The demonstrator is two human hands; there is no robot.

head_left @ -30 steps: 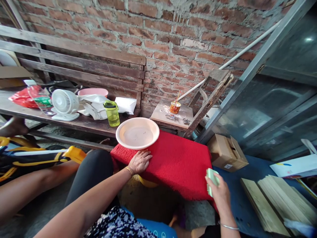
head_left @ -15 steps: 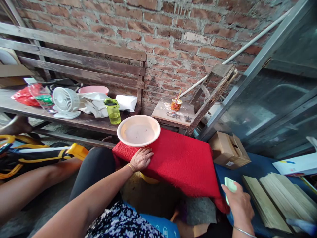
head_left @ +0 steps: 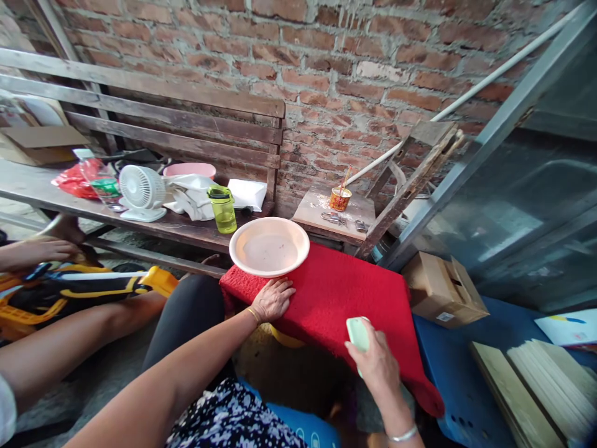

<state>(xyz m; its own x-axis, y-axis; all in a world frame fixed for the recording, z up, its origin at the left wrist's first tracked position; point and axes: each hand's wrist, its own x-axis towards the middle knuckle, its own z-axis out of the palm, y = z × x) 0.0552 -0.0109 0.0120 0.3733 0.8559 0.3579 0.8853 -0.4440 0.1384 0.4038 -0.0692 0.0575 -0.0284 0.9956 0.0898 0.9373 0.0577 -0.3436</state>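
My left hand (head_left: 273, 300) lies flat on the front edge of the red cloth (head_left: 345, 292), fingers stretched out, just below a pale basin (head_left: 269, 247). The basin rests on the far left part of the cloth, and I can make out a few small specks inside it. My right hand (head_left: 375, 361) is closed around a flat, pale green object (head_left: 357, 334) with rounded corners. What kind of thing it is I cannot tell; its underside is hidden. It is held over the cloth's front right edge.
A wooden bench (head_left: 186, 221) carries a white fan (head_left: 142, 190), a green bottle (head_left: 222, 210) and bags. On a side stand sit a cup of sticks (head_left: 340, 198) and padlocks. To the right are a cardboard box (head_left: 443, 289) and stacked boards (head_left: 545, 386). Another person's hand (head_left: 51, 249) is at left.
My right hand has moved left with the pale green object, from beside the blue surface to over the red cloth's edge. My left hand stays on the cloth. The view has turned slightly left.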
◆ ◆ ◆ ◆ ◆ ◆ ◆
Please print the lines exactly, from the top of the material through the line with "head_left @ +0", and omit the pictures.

### Exercise solution
The demonstrator is two human hands; there is no robot.

head_left @ -30 steps: 
head_left @ -15 steps: 
head_left @ +0 steps: 

Nothing else remains for the exercise.